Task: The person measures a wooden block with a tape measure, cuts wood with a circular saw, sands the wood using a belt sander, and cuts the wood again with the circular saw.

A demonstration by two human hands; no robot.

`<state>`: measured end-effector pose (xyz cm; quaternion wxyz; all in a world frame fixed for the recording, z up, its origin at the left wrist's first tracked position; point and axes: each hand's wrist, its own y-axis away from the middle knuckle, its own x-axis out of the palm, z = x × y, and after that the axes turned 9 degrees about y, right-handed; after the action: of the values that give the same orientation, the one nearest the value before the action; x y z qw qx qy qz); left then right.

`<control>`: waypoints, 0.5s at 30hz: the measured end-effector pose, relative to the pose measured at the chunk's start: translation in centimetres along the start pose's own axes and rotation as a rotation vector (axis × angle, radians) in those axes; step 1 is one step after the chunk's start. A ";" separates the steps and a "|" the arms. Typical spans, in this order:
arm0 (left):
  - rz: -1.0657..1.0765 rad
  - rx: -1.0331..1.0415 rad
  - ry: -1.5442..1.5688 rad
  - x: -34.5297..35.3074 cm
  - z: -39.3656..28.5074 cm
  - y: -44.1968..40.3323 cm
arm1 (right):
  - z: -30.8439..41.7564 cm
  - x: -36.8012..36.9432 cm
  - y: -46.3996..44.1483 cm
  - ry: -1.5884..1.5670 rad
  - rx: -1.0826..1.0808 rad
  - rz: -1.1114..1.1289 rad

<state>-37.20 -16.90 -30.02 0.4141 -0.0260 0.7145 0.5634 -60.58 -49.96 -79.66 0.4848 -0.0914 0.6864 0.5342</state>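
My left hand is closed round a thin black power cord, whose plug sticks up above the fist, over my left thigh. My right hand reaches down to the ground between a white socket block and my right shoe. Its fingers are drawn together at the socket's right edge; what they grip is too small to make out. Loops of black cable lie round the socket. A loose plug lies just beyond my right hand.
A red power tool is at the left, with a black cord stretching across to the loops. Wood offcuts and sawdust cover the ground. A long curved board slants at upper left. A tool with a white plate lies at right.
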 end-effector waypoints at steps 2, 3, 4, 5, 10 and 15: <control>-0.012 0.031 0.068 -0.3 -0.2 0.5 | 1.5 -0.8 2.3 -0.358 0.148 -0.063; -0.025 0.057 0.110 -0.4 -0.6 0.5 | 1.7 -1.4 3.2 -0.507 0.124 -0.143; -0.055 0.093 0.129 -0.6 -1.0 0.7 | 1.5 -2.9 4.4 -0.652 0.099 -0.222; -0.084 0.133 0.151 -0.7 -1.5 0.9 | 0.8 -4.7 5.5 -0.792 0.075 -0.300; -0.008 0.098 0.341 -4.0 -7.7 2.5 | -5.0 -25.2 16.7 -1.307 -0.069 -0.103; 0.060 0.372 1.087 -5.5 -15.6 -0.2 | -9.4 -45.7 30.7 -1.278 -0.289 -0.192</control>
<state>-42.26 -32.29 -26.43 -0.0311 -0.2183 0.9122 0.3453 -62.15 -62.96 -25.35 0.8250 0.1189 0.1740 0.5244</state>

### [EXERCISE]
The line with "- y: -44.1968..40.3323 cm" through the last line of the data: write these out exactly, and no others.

### [ANSWER SPACE]
  - y: -44.1968..40.3323 cm
arm1 (right):
  - z: -30.8439..41.7564 cm
  - x: -36.8012..36.9432 cm
  - y: -46.3996..44.1483 cm
  - ry: -1.5884..1.5670 rad
  - rx: -1.0826..1.0808 rad
  - rz: -1.1114..1.1289 rad

<state>-37.20 -16.90 -30.02 0.4141 -0.0260 0.7145 0.5634 -60.58 -49.96 -79.66 0.4848 -0.0914 0.6864 0.5342</state>
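My left hand is closed round a thin black power cord, whose plug sticks up above the fist, over my left thigh. My right hand reaches down to the ground between a white socket block and my right shoe. Its fingers are drawn together at the socket's right edge; what they grip is too small to make out. Loops of black cable lie round the socket. A loose plug lies just beyond my right hand.
A red power tool is at the left, with a black cord stretching across to the loops. Wood offcuts and sawdust cover the ground. A long curved board slants at upper left. A tool with a white plate lies at right.
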 end-effector waypoints at steps 2, 3, 4, 5, 10 and 15: <control>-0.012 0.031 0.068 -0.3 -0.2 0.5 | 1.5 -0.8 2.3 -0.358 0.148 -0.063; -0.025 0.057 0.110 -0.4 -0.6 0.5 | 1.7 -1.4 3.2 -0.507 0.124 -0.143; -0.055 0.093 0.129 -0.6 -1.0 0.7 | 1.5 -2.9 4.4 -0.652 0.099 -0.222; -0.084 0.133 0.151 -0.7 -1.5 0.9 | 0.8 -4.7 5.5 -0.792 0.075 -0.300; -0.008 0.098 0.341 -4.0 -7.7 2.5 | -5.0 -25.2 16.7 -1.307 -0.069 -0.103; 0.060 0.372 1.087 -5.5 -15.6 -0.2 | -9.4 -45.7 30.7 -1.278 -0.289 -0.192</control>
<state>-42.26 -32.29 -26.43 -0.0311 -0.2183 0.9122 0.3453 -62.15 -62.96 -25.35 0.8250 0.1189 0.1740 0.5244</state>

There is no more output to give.